天使ってのはどいつも血の気が多いな。神は脳みそ削減しちゃったのかな。


「しかしミカエル。主にはなんと?これは御心に反しますよ」


「きにしない。ミカエルの意志はわが主の意志でもある。やっちゃおー」


 あたしは何とか事態を収集しようとするが光の檻に阻まれて身動きは愚か口をきく事すらままならない。ぶっちゃけこの光の檻の中って、少しでも油断しようものなら消し飛んじまいそうな圧力だ。三大天使はマヌケだが、力だけは恐ろしく強い。

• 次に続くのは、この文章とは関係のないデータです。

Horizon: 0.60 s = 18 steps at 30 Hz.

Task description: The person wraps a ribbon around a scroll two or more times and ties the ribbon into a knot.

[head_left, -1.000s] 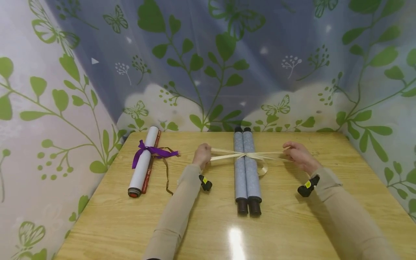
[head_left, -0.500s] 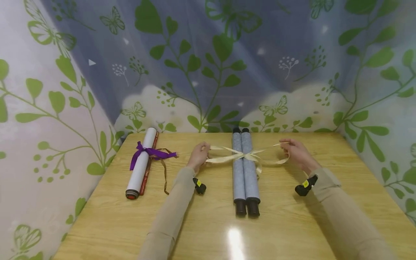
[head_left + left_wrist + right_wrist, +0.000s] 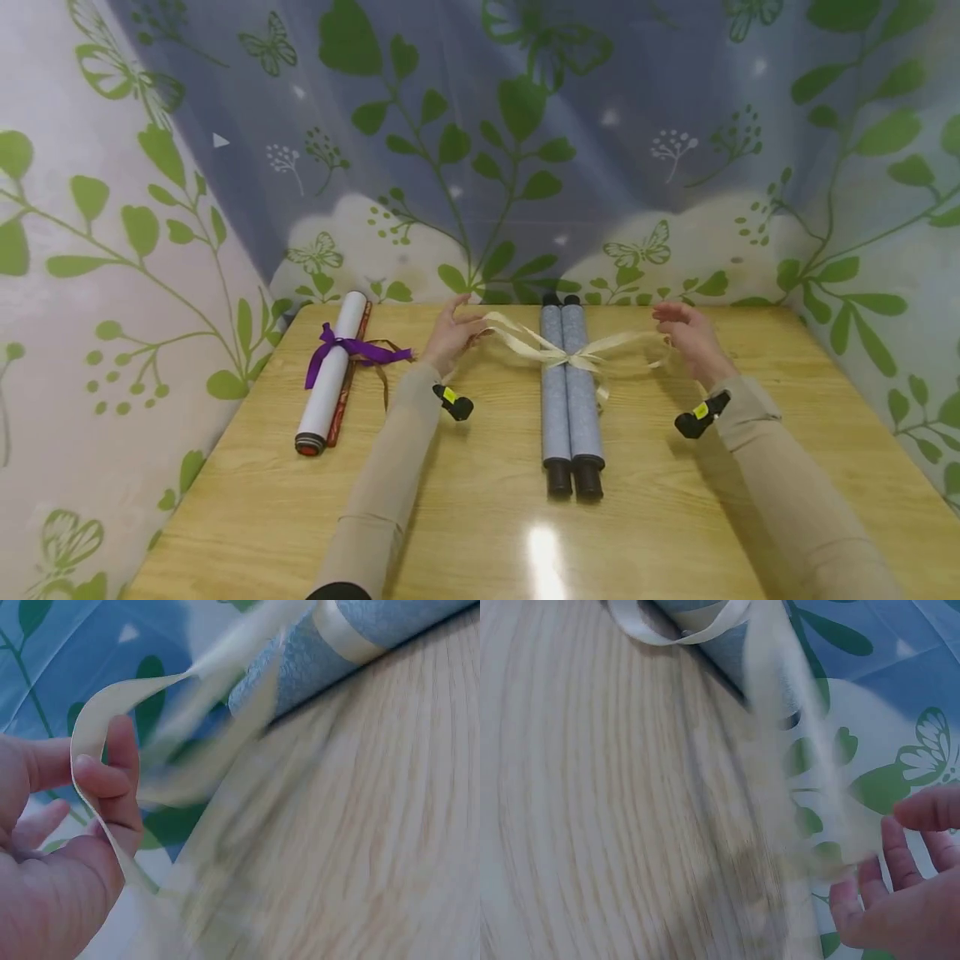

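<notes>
Two grey-blue scrolls [image 3: 555, 400] with dark end knobs lie side by side on the wooden table [image 3: 480, 500]. A cream ribbon [image 3: 568, 358] is tied round their middle in a bow, its loops and tails spreading to both sides. To their left, my left hand [image 3: 450, 337] has bent fingers caught in a slack strand of the ribbon [image 3: 88, 739]; other strands blur beside it. My right hand [image 3: 693, 342] is raised on the other side with fingers spread. In the right wrist view, the blurred ribbon hangs just off the fingertips [image 3: 870, 874].
A white scroll [image 3: 333, 375] and a red patterned roll [image 3: 347, 408] lie together at the left, tied with a purple ribbon [image 3: 375, 353]. A brown cord trails beside them. Behind the table hangs a leaf-patterned curtain [image 3: 525, 208].
The ribbon loops were stretched taut between both hands and have gone slack. My right fingers have let go of the ribbon. My left hand has moved slightly left and up, its fingers loosening.
</notes>
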Each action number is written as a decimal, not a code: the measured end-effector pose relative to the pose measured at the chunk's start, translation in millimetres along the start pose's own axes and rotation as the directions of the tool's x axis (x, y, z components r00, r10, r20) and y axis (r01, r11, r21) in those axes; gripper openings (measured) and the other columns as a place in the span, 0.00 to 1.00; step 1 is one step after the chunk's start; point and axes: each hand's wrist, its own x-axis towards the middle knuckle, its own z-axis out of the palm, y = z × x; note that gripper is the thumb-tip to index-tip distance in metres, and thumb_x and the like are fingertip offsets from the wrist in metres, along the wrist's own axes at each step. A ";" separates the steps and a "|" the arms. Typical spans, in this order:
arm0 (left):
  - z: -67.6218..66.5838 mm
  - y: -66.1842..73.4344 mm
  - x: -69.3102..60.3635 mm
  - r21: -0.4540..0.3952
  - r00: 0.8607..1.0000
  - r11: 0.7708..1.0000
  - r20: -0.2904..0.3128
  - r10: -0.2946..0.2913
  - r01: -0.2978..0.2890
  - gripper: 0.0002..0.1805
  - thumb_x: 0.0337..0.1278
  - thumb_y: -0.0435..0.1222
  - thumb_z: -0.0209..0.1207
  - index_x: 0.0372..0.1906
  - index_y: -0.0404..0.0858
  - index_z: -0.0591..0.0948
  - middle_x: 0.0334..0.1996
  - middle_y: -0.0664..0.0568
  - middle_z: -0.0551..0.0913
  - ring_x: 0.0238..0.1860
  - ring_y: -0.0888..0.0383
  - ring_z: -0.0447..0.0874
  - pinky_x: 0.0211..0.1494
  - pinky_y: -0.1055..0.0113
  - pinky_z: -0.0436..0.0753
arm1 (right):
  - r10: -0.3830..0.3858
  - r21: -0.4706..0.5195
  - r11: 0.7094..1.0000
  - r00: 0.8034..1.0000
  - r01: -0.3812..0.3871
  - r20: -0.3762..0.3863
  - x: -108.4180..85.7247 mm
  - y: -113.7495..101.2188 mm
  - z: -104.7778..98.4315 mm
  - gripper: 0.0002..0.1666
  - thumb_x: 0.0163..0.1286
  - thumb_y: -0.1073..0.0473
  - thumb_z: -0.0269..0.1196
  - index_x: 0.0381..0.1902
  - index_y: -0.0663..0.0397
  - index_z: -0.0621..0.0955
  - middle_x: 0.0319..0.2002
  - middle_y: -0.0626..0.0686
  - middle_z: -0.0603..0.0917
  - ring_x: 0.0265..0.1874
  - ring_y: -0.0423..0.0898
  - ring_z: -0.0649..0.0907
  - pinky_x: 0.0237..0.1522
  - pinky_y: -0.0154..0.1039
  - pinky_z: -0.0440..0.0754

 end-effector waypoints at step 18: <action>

「まあ落ち着けよ三大バカの方々。それとも敵のホームでこれだけの悪魔を相手にたった三人で勝てるほど、地獄を安く見ているのかい?」


 驚いたことに『地獄の烈火の料理人』が火消し役になっている。喧嘩命というアイデンティティーをかなぐり捨て。その精神には涙が出る。しかしベルちゃんもさっきから天使をブン殴りたくて仕方ないから、この役に向いてるとはいえない。

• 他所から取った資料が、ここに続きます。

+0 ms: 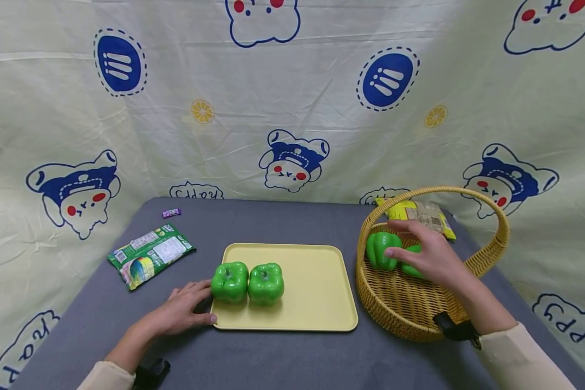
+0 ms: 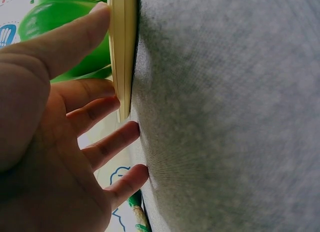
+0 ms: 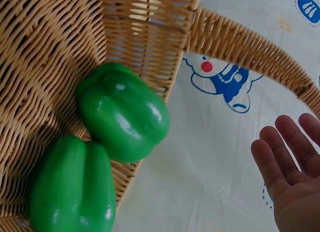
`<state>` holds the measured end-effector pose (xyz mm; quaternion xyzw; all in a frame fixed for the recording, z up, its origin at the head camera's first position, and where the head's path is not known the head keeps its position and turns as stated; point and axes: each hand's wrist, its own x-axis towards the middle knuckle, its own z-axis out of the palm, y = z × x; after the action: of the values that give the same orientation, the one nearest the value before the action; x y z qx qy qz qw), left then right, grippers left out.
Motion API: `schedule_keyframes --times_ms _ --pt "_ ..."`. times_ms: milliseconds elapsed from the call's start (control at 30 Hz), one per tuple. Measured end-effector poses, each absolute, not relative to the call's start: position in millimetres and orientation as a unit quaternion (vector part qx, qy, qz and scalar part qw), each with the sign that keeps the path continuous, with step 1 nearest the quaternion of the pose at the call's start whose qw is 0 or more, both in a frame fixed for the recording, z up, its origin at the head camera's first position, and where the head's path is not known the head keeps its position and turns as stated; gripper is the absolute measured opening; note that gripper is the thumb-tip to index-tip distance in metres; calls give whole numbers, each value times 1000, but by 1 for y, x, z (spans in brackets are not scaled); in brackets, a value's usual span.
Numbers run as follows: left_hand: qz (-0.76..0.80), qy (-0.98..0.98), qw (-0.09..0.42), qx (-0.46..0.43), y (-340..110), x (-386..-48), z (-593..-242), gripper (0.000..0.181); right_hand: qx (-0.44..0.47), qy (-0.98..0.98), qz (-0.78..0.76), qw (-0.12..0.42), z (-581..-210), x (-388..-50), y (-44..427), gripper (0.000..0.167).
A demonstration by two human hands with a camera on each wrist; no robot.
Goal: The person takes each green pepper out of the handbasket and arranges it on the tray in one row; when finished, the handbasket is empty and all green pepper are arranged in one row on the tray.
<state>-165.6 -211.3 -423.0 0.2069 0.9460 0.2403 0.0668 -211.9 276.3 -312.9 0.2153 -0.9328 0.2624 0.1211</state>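
My left hand (image 1: 182,310) rests at the left edge of a yellow tray (image 1: 317,287). Its fingers are spread, and in the left wrist view the thumb (image 2: 75,41) lies by the tray's rim. Two green bell peppers (image 1: 229,282) sit side by side on the tray's left part. On the right, my right hand (image 1: 431,254) hovers over a wicker basket (image 1: 370,303), fingers extended and holding nothing. Inside that basket are two more green bell peppers (image 3: 125,114), one partly hidden behind the hand in the head view. The right wrist view shows the hand apart from them.
A green snack packet (image 1: 152,254) lies left of the tray, with a small purple wrapped candy (image 1: 171,213) behind it. Behind the basket is a yellow packet (image 1: 431,215). The basket's tall handle (image 1: 489,203) arches above it. A printed cloth (image 1: 292,81) hangs behind the grey table.
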Motion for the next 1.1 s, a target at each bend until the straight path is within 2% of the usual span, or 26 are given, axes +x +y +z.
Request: schedule_keyframes --times_ms 367,733,900,1100 --pt "241 945 63 212 -212 -165 -422 70 190 -937 280 89 -316 -227 284 64" --pt "243 944 67 214 -213 -165 -423 71 125 -953 273 33 -320 -249 292 78" --pt "248 943 76 208 -212 -165 -422 71 127 -956 264 30 -328 -259 295 76" --pt "249 943 76 207 -212 -165 -421 71 138 -959 245 26 -337 -270 297 81"
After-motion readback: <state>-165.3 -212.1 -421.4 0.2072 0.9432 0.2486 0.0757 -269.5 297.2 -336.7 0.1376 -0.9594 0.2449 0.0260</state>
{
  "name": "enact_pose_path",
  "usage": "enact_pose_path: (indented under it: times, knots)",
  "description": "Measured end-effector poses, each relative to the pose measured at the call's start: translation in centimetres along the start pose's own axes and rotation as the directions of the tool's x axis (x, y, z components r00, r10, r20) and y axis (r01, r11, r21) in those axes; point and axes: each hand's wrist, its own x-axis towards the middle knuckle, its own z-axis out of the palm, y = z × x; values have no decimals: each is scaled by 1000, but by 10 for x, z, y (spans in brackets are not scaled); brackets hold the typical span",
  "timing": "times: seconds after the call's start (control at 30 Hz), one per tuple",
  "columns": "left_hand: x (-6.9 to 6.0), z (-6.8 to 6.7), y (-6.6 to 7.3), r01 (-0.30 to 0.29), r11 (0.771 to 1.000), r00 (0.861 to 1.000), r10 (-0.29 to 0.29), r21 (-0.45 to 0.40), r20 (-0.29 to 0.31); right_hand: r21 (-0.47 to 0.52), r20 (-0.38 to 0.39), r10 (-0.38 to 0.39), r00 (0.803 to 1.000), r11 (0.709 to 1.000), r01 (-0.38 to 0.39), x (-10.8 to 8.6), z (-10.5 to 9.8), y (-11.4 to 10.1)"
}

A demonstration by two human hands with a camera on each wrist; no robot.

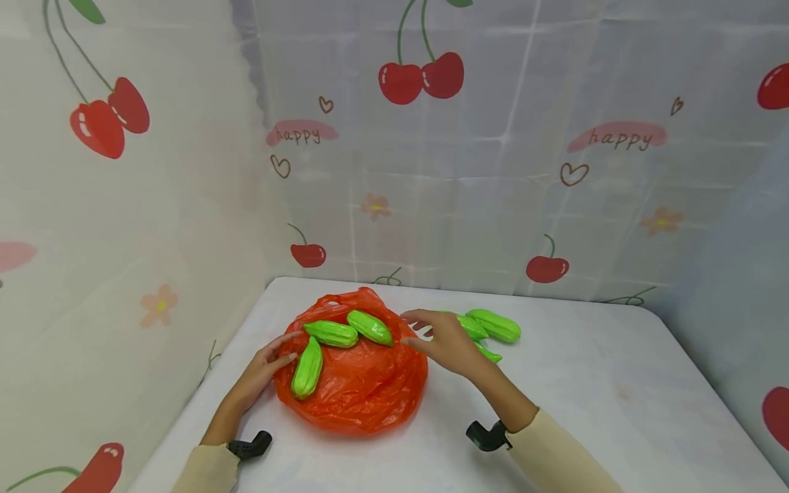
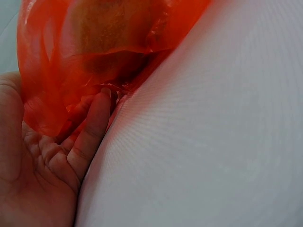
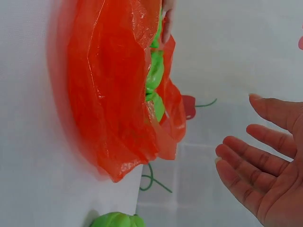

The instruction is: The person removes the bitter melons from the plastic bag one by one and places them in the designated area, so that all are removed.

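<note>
An opened-out red plastic bag lies on the white table with three green ridged vegetables in it: one at the left, another behind it, a third further right. My left hand rests against the bag's left side, fingers spread; in the left wrist view the fingers of the hand reach beneath the film of the bag. Beside the bag's right rim hovers my right hand. The right wrist view has this hand apart from the bag, fingers loosely bent, holding nothing.
More green vegetables lie right of the bag, one at the back, another partly behind my right hand, and a third nearer. A cherry-print curtain hangs behind the table and along its left side.
</note>
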Motion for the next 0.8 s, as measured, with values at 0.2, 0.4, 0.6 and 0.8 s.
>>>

「元力天使。ベリアル。悪徳を愛する者。勝てると思ってる。そう言ったらどうする」


「うらぎり者のクセに。未だに主に頂いた名を名乗るなんて。ずうずうしいやつー」


「お前を倒せば後は烏合の衆。塵と同じです。主の御心のままに殲滅しましょう」


 平和的に交渉を試みたが三大天使が揃って中指おっ立ててきた。これにはベルちゃん、完全にブチ切れた。


「生意気にガタくれてんじゃねえぞボンクラ共。てめえ等が上でマナー教室を開いている間もこっちはずっと、鉄火場でケンカ暮らしなんだぜ。勝てると思ってるなら泣きを見せてやる」


 頭に血が上ってると、悪魔は手がつけられない。このままだとマジで最終戦争アーマゲドンが勃発しちまう。あたしは誰かに助けを求めた。それが誰かを言う前にあたしが頼んだのとは別の方向から助けがきた。


 そいつはまさかの相手だった。